Z nadzieją na poprawę sytuacji w Polsce patrzą głównie osoby deklarujące prawicowe poglądy (56 proc.). Pogorszenia sytuacji obawiają się za to ci identyfikujący się z lewicą (57 proc.) i z centrum (42 proc.).

W historii III RP z największą wiarą oceniane były początki rządów Tadeusza Mazowieckiego (82 proc.), Waldemara Pawlaka (65 proc.) oraz pierwszy gabinet Donalda Tuska (59 proc.).

Najwięcej obaw budziły rządy: Jana Olszewskiego (41 proc.), drugi gabinet Donalda Tuska (37 proc.) i Jarosława Kaczyńskiego (34 proc.).

Są szanse na poprawę sytuacji gospodarczej?

47 proc. ankietowanych nie dostrzega perspektyw poprawy sytuacji gospodarczej pod rządami nowego gabinetu. W skuteczność polityki gospodarczej rządu wierzy 36 proc. pytanych.

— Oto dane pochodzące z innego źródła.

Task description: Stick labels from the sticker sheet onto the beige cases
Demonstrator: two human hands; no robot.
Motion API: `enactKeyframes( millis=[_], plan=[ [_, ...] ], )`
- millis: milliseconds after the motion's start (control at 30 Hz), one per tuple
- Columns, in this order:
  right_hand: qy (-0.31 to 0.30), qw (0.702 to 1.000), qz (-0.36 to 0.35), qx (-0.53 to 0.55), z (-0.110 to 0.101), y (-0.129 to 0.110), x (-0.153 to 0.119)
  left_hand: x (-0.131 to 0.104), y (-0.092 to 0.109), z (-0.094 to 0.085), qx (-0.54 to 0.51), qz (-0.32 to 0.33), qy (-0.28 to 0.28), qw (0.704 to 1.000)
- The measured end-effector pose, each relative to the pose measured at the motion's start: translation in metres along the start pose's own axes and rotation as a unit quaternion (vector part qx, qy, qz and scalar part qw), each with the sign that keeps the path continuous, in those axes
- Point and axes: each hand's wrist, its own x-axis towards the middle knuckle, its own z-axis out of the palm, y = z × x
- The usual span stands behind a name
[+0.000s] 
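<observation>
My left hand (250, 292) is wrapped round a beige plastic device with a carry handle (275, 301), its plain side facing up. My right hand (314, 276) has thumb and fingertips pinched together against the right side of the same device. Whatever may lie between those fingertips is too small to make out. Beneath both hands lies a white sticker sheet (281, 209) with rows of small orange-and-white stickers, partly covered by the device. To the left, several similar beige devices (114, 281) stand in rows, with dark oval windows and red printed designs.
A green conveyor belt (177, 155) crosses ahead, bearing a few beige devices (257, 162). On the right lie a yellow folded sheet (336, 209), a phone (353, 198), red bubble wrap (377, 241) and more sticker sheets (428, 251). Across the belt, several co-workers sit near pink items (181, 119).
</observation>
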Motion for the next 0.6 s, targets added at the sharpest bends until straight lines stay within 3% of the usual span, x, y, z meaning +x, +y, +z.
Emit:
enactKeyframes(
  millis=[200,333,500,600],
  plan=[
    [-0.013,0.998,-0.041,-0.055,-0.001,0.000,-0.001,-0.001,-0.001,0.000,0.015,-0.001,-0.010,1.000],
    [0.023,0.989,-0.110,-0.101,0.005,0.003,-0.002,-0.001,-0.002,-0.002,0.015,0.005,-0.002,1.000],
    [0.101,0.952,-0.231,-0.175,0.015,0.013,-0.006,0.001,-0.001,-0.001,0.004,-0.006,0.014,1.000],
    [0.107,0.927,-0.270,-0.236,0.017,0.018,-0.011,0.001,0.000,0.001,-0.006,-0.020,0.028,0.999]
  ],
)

Szansę na poprawę sytuacji gospodarczej widzą głównie opowiadający się za prawicą (60 proc.) i ponad połowa deklarujących udział w praktykach religijnych kilka razy w tygodniu (52 proc.).

Na polepszenie sytuacji liczą też mieszkańcy wsi (42 proc.), osoby gorzej wykształcone (46 proc.), słabo zarabiające o miesięcznych dochodach per capita poniżej 1000 zł (45 proc.), a także emeryci (42 proc.).

Na drugim biegunie znajdują się osoby o poglądach lewicowych (71 proc.), osoby niereligijne (67 proc.). Do sceptyków nowego gabinetu należą też mieszkańcy dużych miast (57 proc.), osoby z wyższym wykształceniem (58 proc.), dobrze sytuowane (57 proc.).

Badanie zostało przeprowadzone metodą wywiadów bezpośrednich (face-to-face) wspomaganych komputerowo (CAPI) w dniach 3-10 grudnia na liczącej 989 osób reprezentatywnej próbie losowej dorosłych mieszkańców Polski.